--- START ---

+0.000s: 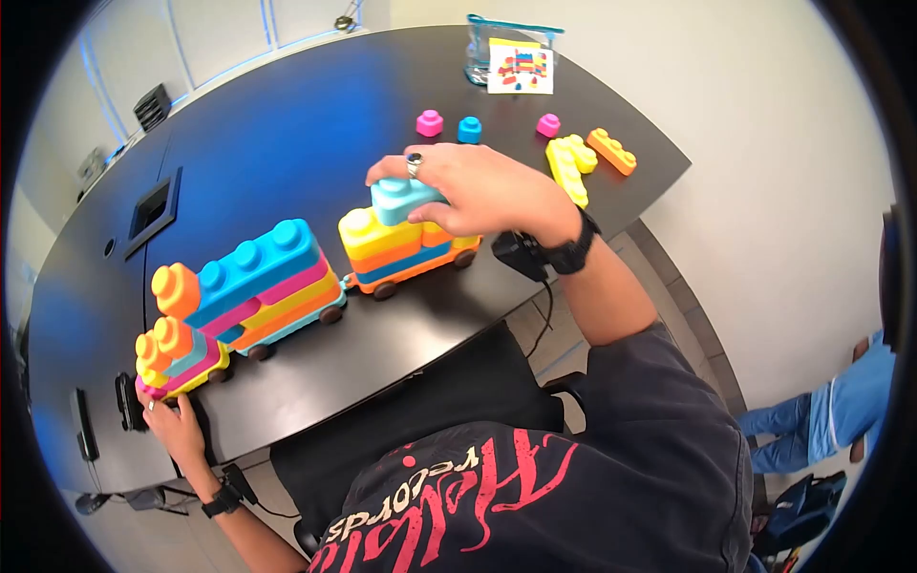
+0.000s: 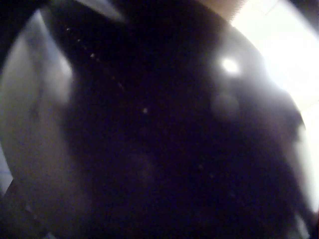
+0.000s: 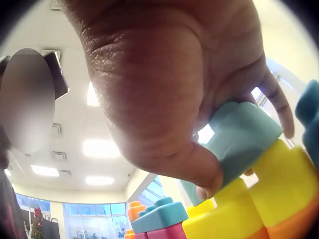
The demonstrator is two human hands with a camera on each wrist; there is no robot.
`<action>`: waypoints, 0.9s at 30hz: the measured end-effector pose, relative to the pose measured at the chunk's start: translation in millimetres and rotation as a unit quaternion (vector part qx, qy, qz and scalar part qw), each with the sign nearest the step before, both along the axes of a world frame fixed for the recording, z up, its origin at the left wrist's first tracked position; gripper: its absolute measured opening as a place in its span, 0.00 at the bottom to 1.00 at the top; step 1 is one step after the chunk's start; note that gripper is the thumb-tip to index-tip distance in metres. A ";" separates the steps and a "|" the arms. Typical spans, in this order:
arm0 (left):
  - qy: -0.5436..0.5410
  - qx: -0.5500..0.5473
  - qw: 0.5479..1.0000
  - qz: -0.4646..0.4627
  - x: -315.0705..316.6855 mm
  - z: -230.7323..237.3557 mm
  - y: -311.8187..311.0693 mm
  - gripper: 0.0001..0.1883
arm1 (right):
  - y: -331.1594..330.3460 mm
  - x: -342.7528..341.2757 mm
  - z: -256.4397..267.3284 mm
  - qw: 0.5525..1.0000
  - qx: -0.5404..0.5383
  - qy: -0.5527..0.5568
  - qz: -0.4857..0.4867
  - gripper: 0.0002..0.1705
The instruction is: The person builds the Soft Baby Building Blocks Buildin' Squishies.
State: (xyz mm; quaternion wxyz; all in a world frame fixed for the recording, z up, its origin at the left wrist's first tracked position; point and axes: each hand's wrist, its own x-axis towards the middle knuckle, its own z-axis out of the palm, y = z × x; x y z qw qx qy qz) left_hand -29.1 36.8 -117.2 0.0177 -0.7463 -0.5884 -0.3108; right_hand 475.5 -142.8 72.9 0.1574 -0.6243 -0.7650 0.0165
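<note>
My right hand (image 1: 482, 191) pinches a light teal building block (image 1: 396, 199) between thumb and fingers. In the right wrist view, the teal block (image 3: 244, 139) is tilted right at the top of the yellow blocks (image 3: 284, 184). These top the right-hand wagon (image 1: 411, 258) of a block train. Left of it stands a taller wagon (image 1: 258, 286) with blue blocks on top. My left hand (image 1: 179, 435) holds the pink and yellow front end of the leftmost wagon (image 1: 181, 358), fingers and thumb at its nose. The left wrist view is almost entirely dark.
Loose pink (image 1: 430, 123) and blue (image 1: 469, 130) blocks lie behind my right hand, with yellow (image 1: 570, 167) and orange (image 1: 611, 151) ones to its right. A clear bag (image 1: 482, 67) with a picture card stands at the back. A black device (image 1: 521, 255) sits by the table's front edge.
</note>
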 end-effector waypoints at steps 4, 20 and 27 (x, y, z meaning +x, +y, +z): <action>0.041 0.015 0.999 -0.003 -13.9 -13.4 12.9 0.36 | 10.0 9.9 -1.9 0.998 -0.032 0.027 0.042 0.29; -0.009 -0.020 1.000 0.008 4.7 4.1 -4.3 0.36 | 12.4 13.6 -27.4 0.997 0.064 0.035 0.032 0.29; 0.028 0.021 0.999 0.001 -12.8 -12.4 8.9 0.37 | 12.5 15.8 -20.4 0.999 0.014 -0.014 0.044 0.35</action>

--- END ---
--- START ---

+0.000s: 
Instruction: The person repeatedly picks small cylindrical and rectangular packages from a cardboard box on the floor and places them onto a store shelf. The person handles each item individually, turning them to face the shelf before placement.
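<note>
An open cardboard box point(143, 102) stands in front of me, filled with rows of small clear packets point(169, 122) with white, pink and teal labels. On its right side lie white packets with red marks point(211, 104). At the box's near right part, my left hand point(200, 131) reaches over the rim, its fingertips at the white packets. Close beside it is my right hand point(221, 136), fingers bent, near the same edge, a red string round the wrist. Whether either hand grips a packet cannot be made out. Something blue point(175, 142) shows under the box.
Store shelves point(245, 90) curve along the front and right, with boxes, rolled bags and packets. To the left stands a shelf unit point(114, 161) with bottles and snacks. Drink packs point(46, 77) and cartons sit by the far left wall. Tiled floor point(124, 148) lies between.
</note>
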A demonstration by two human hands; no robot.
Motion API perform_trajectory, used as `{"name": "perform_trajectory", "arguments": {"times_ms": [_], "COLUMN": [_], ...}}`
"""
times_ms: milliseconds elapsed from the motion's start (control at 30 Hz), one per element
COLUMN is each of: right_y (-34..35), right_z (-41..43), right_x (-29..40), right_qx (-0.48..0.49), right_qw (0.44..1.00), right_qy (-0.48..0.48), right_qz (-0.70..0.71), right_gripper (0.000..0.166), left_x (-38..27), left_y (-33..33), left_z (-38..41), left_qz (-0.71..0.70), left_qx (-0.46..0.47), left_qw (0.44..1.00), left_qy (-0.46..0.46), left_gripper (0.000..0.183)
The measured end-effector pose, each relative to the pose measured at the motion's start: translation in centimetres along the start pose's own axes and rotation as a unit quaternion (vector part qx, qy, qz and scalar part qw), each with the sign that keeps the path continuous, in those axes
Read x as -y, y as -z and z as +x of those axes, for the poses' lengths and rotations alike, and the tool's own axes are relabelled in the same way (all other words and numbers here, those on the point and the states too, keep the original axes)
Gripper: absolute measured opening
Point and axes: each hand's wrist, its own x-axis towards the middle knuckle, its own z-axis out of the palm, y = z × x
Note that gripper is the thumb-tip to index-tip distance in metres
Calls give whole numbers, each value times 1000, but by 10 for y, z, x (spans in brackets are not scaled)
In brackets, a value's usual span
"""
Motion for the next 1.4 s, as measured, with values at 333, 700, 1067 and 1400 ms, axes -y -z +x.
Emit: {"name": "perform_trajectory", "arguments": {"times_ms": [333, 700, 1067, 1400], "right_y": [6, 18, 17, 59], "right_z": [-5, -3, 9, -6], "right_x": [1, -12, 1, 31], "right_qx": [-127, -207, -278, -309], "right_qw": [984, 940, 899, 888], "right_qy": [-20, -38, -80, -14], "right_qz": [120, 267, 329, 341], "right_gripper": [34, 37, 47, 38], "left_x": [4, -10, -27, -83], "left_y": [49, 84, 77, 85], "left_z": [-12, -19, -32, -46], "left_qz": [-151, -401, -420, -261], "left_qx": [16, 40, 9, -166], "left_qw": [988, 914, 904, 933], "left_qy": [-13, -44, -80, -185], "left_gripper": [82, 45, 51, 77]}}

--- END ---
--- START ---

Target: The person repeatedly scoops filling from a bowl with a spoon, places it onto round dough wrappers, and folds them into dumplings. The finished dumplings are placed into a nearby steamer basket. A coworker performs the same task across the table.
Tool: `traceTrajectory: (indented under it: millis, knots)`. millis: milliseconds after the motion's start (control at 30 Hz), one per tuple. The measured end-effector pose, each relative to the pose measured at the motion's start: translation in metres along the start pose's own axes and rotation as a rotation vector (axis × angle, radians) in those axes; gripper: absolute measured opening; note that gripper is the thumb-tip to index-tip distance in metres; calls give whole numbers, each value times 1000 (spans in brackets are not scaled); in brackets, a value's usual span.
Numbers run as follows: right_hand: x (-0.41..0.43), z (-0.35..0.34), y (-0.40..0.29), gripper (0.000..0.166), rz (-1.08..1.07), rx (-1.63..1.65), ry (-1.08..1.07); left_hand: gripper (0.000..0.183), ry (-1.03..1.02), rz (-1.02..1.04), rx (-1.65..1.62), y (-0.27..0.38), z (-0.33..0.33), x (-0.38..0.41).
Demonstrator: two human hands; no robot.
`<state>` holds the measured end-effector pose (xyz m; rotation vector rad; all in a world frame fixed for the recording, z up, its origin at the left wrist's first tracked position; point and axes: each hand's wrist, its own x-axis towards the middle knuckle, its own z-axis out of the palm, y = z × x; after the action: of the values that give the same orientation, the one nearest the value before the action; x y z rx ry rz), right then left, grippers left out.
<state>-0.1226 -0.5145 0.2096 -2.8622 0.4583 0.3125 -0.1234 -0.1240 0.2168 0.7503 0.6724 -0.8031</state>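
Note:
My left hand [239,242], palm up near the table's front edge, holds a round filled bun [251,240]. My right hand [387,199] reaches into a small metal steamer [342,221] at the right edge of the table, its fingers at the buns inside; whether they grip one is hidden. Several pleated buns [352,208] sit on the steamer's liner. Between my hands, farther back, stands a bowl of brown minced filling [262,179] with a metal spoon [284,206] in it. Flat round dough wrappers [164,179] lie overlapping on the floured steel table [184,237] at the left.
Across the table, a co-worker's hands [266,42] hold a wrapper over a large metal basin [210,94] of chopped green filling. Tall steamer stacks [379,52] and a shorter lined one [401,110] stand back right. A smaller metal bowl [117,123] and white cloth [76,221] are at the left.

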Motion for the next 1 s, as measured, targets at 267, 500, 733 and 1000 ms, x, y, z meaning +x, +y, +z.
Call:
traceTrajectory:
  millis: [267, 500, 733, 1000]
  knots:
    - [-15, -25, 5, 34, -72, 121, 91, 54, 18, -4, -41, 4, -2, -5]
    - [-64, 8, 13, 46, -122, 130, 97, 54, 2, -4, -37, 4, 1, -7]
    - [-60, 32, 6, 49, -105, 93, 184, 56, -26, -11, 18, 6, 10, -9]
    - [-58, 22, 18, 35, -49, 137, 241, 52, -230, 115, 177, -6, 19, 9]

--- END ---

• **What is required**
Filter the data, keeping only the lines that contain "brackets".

• **Task answer**
Calls give whole numbers, each value times 1000, but by 10 for y, z, x (spans in brackets are not scaled)
In brackets, a value's usual span
Tool: `traceTrajectory: (indented under it: millis, knots)`. millis: milliseconds after the motion's start (control at 30 Hz), one per tuple. The measured end-effector pose, each relative to the pose measured at the motion's start: translation in metres along the start pose's own axes and rotation as a rotation vector (axis × angle, radians) in those axes; gripper: absolute measured opening; note that gripper is the thumb-tip to index-tip distance in metres; calls give whole numbers, each value times 1000 (spans in brackets are not scaled); in brackets, a value's usual span.

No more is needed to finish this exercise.